When the 2nd Ave protected bike lane opened in October 2014, it was created using mostly paint and movable plastic posts because the city considered it a “pilot” project.
Well, it’s been about a year and a half, and now it’s hard to imagine what biking downtown was like without it. So it’s officially becoming permanent, and that designation includes some significant upgrades.
We’ve already reported that many of the plastic posts will be upgraded to planter boxes. This change hopefully will not only provide a little more separation from motor vehicle traffic but should also make the street look better.
But perhaps the most exciting upgrade is coming to major driveways: The bike lane will be elevated a couple inches so cars turning into garages will need to mount a curb before crossing the bike lane.

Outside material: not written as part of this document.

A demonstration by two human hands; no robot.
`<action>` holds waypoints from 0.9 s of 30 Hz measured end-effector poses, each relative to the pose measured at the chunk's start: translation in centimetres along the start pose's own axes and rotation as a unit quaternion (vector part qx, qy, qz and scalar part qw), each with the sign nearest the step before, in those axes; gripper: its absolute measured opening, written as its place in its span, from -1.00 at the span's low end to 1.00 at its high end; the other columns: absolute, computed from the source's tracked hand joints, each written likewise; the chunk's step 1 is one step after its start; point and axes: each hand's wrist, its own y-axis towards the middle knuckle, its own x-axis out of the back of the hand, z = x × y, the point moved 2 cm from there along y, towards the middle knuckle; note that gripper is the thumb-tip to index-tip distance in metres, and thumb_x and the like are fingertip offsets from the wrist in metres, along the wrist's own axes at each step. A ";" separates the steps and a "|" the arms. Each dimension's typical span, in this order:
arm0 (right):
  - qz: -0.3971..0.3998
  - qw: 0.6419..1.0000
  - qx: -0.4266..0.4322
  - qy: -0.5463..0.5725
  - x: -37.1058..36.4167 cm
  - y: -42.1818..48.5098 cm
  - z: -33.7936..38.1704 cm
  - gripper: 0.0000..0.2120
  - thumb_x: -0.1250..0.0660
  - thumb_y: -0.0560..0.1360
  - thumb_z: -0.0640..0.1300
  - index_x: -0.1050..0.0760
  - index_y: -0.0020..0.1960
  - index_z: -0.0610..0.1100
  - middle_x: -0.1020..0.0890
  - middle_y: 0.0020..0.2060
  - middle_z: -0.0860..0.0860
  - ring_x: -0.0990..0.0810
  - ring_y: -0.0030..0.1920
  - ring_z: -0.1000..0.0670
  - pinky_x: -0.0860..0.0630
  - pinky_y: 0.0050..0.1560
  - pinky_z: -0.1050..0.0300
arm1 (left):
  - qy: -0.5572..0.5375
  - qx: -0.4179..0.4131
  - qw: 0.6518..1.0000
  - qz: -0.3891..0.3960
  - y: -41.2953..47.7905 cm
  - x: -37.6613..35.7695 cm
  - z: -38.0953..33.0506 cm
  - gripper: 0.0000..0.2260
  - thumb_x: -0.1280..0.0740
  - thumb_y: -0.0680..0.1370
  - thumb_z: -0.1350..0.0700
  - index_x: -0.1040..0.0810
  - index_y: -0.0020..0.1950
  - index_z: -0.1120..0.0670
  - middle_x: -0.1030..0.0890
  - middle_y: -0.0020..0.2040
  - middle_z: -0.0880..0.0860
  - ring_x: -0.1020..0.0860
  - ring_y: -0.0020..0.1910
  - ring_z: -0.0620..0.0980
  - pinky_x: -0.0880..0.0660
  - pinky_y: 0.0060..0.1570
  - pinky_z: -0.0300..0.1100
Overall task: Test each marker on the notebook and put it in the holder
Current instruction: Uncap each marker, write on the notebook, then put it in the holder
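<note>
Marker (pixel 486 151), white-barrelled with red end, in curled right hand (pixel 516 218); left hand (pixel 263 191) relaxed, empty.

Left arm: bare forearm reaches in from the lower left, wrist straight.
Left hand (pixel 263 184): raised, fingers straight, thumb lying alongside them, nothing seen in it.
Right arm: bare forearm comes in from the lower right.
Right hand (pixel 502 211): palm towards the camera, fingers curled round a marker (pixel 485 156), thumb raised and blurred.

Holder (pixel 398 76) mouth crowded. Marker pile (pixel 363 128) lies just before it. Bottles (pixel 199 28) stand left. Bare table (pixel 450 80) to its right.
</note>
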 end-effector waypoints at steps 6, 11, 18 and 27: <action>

This is a big deal because one of the biggest dangers for people biking in the lane today is someone in a car turning across the bike lane in front of them. The curb will hopefully make people driving slow down and pay more attention before crossing. The raise in the bike lane will also help remind people biking to pay extra attention in case someone driving isn’t.
Construction work to raise the garage access at the 2nd Avenue pbl. pic.twitter.com/ECqw2W8Snt
— Dongho Chang (@dongho_chang) March 29, 2016
The bike lane will also be raised at loading zones with lots of people crossing, like hotel drop-off and valet areas. People on foot have the right-of-way, so the raised lane should help reinforce that these are mixing areas where people biking need to be ready to slow or stop. It will probably also help people with mobility issues get from a car to the sidewalk.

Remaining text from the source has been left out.